Type 1 mom with newly diagnosed 8-year-old

Hi, I’m a type 1 (34 years) and my 8-year-old son just got diagnosed last week. I knew he had an increased risk and I’ve been dreading this possibility since he was born. I’m having a hard time wrapping my head around it. It was caught very early by a routine urine test. He had no symptoms and is still producing some insulin so we haven’t had to give him shots yet. I’m already struggling with guilt knowing that I’m the reason he has this. I know I shouldn’t blame myself but it’s so hard not to. He’s a happy, funny, smart, active kid whose life has just been turned upside down because of me. We’re lucky in a way because there’s no learning curve…I know what to feed him, what to expect from a clinical perspective, etc. But, damn, this is so much harder than dealing with my own diabetes. Just wondering how many others out there are in my position.

Hi Audrey @TillieJupiter,

I am not in your exact position, but I am t1 for a long time and I have a 6 turning 7 year old son, and have though about this quite a lot.

your kids life isn’t upside down because of you, your kid is alive because of you. I have brought myself to severe anxiety and depression over thinking about if my son will ever develop diabetes and the only thing that comes back to me is that I am not so powerful to either cause him to have diabetes or prevent it. so I guess in my head, it is whatever it is and I am powerless. If he does end up diabetic, who else on planet earth could take care of him better than me, so if it happens, I’ll just put my back up against his and together we’ll take on whatever comes our way. that’s all I can do anyway not only for disease but for anything and everything.

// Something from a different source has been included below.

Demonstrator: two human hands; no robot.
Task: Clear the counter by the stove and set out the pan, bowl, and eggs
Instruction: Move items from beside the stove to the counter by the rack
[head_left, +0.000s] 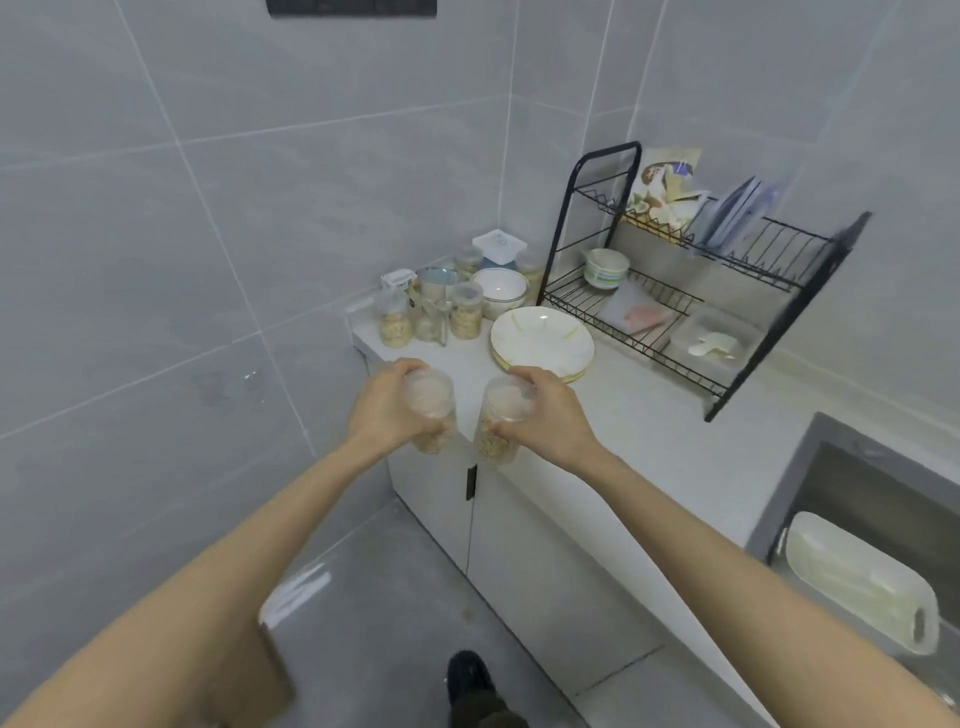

guilt, when you think about it, is optional. certain thinking, such as “who is responsible for me having diabetes” makes me sad and angry and resentful, and I am the only one that gets hurt, so if I can do anything positive (such as not hurt myself) I try to do that.

I am sorry about your son’s diagnosis, but you need to be emotionally strong now. He’ll look at you and if you seem angry about his diabetes he could mistake that for you being mad at him. That’s a very tough spot for an 8 year old. Take the very best care of yourself that you can, physically and emotionally, because the kids will watch every single thing you do, and listen to only about 10% of what you say, and if you talk a lot then maybe 5%. He’s the one that has to wrap his head around why you can’t fix this thing, because you’ve fixed everything thats ever happened before. the world from his perspective may be very different than the one you see everyday.

I am wishing you the best of luck and strength to carry on

I’m the only child of 2 T1D parents. I was diagnosed at 18 months old (now 32). As you probably know, your son will be just fine. He’ll probably have an even easier time than you did growing up because there will be someone else in his home that can relate to his problems.

Hi Tillie,
I have been T1 for 30 years and my six year old daughter was diagnosed with T1 in July. I was completely devastated (I still am some days). For me, being T1 was just life. But my daughter having it is totally different. We caught it early with her. Her only symptom was excessive thirst.

Life is totally different now. I’ve always counted carbs, but now I’m way more exact. I pack her 4-5 snacks a day (carb counts listed), just in case she needs them. The nurse at school has been amazing. She helps with all the insulin deliveries and carb adding. Everything takes longer and my daughter wasn’t a fast-mover in the first place.

Things have gotten easier. We all know what we have to do, although I still remind her a lot to test.

I can understand your feelings of guilt. Often, I have questioned why?. And when I pack one snack for my non-diabetic daughter and think “Wow, that was easy.”, I feel guilty that I long for easier days, when less thought and time went into everything.

Its tough and I would love to continue ‘chatting’ with you. We can be a support for each other.